» WHAT THIS TASK INVOLVES: Output exactly the lines below, starting with the line that has "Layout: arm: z" and going on through the line that has "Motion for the", both included, and no other lines.

» RECORDS FOR PROCESSING:
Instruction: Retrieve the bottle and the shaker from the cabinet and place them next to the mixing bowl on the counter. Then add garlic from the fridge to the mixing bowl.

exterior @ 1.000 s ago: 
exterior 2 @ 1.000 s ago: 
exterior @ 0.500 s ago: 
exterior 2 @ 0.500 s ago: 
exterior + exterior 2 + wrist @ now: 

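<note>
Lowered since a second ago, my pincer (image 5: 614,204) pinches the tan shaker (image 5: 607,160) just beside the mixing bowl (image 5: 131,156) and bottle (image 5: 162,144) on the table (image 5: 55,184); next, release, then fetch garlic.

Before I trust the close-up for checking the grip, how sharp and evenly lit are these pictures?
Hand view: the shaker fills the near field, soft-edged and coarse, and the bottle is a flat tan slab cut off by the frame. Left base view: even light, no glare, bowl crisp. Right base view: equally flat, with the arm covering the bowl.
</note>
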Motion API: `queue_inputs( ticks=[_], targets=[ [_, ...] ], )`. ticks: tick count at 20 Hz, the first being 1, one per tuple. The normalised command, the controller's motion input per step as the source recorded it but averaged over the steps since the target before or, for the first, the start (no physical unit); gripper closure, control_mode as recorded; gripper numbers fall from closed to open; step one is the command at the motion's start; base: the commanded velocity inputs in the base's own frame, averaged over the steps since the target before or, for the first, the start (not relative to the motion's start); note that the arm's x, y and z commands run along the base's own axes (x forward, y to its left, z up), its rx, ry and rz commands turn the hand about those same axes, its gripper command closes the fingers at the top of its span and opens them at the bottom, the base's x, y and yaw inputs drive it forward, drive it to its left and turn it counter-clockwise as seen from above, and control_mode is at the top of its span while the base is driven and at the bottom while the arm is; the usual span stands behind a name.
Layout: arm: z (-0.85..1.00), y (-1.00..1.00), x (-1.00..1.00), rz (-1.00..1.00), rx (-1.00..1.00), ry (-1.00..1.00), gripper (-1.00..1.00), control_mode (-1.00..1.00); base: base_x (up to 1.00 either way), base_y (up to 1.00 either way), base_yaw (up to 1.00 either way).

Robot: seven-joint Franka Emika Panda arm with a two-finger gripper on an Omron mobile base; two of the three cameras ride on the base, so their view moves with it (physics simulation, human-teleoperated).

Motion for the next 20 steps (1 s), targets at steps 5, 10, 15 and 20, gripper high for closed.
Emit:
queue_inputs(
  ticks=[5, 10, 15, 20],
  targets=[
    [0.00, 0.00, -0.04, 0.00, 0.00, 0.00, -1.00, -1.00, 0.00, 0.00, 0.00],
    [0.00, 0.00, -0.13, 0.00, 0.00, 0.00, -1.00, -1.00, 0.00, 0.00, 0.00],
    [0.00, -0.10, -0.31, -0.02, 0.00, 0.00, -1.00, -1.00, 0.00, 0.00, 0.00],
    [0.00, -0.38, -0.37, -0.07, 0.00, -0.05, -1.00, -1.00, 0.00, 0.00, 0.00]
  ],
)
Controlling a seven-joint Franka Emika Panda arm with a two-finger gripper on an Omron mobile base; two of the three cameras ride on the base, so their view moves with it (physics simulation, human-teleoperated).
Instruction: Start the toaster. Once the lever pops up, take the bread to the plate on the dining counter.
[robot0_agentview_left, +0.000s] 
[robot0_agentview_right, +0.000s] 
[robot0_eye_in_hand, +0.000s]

» OUTPUT OF THE EXERCISE:
Layout: arm: z (-0.85..1.00), y (-1.00..1.00), x (-1.00..1.00), rz (-1.00..1.00), rx (-1.00..1.00), ry (-1.00..1.00), gripper (-1.00..1.00), control_mode (-1.00..1.00); base: base_x (up to 1.00 either way), base_y (up to 1.00 either way), base_yaw (up to 1.00 either way).

Robot: seven-joint Franka Emika Panda arm with a two-finger gripper on an Omron mobile base; two of the three cameras ride on the base, so their view moves with it (physics simulation, human-teleoperated).

Motion for the next 20 steps (1 s), targets at steps 5, 10, 15 and 20, gripper high for closed.

This answer has no further content.